Start at the line with "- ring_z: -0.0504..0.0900" in the records below, stop at the line with "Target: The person", and return every line in that span exactly, the two end lines included.

• [INPUT FOR THIS TASK]:

+ + +

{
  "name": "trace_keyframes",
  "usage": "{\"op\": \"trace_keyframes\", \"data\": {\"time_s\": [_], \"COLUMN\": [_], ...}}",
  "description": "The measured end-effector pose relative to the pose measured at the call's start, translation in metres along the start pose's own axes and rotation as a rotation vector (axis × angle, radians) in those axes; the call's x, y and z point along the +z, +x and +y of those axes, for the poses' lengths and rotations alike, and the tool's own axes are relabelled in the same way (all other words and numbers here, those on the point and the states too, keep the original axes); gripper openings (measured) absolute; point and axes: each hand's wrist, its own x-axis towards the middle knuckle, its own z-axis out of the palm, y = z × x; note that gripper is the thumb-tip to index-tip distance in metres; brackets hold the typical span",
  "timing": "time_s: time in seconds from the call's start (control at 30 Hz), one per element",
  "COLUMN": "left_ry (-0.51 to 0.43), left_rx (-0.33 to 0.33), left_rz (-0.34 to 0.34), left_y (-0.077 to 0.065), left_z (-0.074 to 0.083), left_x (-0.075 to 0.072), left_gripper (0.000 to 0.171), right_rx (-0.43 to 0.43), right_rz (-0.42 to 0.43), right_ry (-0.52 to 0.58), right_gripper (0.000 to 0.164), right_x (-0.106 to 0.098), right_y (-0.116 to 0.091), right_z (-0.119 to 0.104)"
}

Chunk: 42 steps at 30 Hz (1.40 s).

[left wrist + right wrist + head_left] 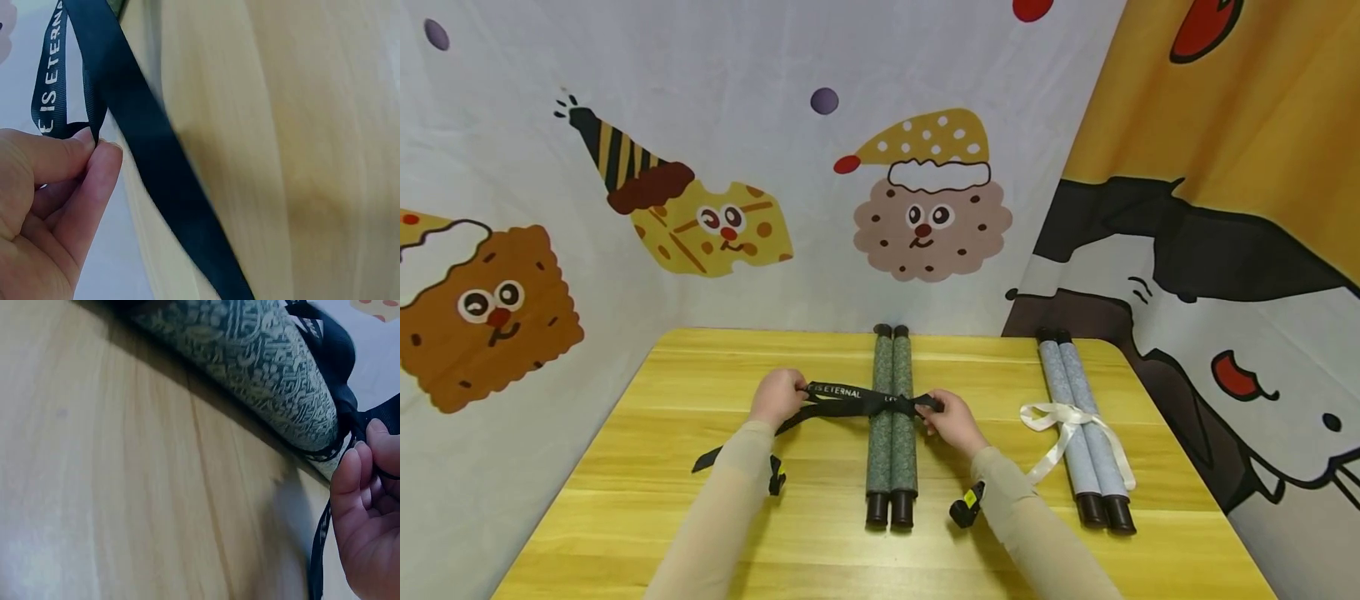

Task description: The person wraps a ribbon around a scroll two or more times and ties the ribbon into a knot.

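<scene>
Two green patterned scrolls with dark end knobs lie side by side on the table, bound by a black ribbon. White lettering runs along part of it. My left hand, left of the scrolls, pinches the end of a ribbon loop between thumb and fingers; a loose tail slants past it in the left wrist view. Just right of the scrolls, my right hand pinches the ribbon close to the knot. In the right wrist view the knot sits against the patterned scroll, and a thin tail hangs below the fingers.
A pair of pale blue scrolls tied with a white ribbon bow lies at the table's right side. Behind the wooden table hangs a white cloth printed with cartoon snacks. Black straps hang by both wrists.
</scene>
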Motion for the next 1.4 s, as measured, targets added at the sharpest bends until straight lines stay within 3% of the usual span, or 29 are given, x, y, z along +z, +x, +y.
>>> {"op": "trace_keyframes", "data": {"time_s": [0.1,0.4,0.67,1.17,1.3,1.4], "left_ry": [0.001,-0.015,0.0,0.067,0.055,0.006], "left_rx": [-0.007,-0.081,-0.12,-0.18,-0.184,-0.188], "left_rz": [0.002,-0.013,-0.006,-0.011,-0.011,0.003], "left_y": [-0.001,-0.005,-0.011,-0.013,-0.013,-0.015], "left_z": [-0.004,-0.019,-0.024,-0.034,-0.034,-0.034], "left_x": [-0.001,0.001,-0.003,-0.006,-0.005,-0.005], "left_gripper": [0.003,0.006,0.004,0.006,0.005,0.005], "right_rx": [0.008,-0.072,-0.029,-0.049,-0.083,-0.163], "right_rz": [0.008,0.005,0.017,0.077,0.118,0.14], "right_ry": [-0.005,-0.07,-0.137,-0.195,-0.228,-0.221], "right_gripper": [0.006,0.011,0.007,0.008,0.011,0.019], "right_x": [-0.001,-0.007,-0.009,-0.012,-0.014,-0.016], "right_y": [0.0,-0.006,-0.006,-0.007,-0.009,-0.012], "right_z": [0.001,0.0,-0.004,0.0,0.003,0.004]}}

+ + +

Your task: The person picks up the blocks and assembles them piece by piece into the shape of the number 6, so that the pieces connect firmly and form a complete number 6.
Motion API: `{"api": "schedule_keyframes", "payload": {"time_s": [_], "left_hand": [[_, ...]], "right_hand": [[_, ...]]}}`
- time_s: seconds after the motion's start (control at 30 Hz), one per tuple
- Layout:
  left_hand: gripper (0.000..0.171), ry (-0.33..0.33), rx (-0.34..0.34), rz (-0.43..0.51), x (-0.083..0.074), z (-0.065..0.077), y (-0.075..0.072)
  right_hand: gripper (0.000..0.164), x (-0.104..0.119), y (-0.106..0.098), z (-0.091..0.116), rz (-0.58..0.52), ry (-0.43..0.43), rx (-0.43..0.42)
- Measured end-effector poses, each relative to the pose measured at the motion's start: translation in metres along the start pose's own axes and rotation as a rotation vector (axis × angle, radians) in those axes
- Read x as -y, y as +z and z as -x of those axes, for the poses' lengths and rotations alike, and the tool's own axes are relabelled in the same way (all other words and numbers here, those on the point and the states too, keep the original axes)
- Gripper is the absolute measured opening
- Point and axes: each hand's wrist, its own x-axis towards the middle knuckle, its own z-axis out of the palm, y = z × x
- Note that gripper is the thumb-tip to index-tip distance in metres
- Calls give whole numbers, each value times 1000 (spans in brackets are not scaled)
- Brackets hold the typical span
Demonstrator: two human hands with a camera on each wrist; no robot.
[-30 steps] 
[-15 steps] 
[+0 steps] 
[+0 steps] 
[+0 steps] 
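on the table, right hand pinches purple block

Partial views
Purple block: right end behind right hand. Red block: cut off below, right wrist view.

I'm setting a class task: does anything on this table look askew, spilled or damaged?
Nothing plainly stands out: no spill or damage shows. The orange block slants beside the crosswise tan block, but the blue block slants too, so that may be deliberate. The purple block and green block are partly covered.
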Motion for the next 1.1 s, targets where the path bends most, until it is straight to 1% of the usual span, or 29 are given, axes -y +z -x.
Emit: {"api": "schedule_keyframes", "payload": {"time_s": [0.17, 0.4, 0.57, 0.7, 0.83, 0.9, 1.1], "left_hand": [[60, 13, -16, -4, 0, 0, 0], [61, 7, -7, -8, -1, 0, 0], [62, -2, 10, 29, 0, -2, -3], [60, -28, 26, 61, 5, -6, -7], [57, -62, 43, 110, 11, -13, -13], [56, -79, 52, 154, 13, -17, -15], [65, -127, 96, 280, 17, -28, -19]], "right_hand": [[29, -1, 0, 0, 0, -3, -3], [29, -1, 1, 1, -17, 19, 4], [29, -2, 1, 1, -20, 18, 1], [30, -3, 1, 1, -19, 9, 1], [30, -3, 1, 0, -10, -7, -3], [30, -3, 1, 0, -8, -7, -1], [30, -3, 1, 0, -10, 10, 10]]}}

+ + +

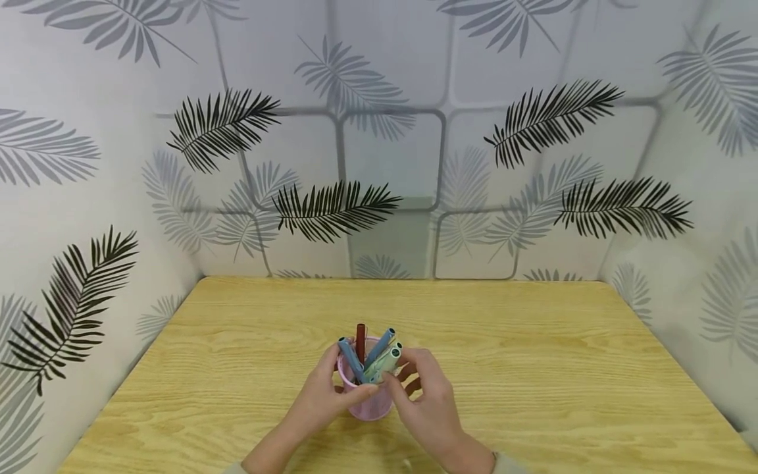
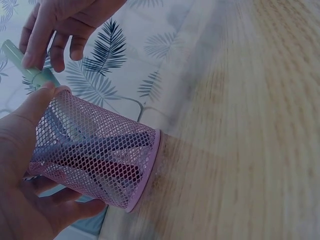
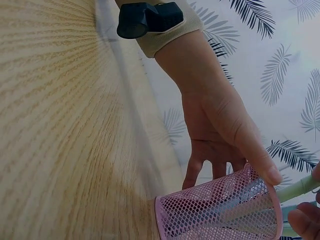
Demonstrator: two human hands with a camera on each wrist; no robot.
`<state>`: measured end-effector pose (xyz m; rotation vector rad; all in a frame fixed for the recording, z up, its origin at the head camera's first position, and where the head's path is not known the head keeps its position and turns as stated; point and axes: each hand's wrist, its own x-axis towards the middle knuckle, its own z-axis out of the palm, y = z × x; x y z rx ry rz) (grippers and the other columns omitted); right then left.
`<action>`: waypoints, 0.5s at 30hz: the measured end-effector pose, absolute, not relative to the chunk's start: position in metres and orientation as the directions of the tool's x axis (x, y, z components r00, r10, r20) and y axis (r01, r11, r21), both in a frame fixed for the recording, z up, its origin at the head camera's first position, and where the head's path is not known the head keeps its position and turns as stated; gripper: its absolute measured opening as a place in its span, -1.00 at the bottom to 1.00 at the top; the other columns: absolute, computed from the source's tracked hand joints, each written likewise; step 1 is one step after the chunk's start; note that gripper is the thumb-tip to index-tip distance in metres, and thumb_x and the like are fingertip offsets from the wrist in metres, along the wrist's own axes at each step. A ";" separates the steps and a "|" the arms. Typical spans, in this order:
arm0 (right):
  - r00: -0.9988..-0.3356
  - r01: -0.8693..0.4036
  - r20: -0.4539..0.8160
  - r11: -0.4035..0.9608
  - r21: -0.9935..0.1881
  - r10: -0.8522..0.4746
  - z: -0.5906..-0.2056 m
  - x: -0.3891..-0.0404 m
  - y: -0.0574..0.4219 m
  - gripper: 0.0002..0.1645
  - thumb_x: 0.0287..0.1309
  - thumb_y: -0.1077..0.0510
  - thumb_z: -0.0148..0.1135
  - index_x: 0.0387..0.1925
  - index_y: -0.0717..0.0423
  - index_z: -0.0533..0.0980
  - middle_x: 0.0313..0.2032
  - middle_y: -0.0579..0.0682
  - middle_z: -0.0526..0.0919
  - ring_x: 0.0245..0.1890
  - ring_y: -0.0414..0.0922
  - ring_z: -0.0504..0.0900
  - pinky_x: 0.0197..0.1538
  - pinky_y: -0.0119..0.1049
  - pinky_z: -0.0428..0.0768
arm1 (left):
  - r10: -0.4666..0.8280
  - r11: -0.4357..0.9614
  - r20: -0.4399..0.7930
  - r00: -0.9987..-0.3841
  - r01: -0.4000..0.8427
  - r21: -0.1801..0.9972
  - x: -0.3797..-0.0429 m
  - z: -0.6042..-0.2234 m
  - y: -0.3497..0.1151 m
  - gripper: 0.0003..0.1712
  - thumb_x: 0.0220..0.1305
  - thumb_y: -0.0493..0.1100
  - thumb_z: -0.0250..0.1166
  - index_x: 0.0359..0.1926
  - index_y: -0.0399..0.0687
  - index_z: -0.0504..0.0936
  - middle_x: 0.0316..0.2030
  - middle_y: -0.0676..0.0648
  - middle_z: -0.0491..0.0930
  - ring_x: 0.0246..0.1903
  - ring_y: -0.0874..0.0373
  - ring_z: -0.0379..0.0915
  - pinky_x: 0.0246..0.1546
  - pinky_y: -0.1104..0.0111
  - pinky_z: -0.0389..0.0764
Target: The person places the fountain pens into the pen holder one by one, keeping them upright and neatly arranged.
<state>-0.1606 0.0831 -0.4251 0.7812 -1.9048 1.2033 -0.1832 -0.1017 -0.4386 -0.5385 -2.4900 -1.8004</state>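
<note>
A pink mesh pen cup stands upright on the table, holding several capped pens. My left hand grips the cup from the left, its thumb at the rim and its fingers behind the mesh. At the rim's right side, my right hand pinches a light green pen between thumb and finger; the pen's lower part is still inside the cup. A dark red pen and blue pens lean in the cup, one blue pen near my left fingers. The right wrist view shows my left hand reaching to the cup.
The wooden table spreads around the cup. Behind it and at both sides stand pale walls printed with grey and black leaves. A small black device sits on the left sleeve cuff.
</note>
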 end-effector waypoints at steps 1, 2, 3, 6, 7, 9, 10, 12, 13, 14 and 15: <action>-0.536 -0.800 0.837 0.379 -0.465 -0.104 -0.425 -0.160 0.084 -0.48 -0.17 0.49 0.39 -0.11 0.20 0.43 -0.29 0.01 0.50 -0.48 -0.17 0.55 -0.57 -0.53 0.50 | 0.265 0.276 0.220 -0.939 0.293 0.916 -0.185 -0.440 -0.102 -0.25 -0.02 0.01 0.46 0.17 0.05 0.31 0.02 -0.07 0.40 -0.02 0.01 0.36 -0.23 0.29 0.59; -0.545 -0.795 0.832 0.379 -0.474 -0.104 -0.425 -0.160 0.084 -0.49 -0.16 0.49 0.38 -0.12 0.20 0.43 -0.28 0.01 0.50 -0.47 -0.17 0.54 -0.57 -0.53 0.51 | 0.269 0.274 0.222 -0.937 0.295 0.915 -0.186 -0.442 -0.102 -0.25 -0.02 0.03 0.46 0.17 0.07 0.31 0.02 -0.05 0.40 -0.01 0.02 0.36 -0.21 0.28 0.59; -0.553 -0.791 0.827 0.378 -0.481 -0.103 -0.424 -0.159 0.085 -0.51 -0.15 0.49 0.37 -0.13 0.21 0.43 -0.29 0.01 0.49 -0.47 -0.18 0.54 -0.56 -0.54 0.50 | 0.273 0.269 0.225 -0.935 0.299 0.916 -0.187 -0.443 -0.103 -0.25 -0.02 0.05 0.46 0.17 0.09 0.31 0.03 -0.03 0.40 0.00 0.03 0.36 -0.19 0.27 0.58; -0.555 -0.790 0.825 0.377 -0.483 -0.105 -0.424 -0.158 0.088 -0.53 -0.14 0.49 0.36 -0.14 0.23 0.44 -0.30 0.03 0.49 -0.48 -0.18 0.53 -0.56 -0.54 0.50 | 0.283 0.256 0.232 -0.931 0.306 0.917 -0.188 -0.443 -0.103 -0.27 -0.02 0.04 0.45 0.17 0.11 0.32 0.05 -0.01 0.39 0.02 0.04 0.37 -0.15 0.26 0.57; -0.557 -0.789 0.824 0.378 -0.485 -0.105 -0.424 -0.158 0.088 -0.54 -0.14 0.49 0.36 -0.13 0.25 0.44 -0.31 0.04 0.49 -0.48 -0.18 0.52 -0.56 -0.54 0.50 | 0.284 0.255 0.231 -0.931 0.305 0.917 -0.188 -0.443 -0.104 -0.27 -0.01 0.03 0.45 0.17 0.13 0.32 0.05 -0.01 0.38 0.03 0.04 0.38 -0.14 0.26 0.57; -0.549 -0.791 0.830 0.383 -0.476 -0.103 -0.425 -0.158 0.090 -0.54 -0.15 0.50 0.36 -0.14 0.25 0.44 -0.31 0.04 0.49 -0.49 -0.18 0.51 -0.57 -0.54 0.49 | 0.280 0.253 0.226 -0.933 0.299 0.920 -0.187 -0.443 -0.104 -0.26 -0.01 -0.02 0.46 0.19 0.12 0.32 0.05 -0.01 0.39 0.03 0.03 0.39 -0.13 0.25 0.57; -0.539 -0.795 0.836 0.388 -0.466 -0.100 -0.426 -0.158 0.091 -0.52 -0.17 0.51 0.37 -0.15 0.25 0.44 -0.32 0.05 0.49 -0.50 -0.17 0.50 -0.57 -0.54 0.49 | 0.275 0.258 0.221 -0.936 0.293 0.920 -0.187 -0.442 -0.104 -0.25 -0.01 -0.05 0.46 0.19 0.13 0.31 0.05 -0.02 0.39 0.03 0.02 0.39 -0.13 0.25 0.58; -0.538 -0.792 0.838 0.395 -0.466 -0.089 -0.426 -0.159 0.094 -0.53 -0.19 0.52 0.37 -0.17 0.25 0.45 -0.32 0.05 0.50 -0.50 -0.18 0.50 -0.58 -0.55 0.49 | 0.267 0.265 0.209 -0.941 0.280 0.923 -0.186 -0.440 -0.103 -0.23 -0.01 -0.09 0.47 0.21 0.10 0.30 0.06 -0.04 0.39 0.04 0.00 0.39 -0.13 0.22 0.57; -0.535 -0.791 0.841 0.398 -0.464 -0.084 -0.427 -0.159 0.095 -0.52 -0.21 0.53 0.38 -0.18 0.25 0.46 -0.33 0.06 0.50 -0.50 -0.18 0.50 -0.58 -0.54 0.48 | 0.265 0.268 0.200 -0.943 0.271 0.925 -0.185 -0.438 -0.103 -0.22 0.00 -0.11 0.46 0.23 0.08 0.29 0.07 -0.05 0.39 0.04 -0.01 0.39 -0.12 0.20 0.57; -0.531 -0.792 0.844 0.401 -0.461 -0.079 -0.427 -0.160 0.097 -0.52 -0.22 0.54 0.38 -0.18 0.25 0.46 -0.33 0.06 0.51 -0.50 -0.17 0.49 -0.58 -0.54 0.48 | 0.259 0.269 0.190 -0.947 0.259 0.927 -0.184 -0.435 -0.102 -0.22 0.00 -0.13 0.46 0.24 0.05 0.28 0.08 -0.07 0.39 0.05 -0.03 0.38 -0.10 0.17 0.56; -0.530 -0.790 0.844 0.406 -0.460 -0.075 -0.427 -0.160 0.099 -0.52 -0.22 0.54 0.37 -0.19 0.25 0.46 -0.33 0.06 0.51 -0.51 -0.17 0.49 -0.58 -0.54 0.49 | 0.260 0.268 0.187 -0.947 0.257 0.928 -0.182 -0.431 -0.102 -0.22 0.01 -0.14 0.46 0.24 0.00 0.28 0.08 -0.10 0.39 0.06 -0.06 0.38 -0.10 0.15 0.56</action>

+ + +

• [ANSWER AREA]:
  - ring_z: -0.0504..0.0900
  - pinky_x: 0.0197..0.1538
  - pinky_y: -0.0119..0.1049
  - pinky_z: -0.0428..0.0768
arm1 (left):
  - r10: -0.4666..0.8280
  - r11: -0.4357..0.9614
  - r20: -0.4399..0.7930
  - r00: -0.9987..-0.3841
  - r01: -0.4000..0.8427
  - r21: -0.1801..0.9972
  - x: -0.3797..-0.0429 m
  - z: -0.6042..-0.2234 m
  - y: -0.3497..0.1151 m
  - gripper: 0.0003..0.1712
  - thumb_x: 0.0220..0.1305
  - thumb_y: -0.0493..0.1100
  - thumb_z: -0.0250..0.1166
  - index_x: 0.0359..0.1926
  - index_y: -0.0399..0.0687
  - index_z: -0.0504..0.0936
  - middle_x: 0.0316..0.2030
  - middle_y: -0.0676..0.0648
  - middle_z: -0.0491..0.0930
  - ring_x: 0.0246..0.1903
  - ring_y: -0.0874..0.0373
  - ring_z: -0.0379..0.0915
  - pinky_x: 0.0246..0.1546
  - pinky_y: -0.1104..0.0111
  - pinky_z: -0.0389..0.0764
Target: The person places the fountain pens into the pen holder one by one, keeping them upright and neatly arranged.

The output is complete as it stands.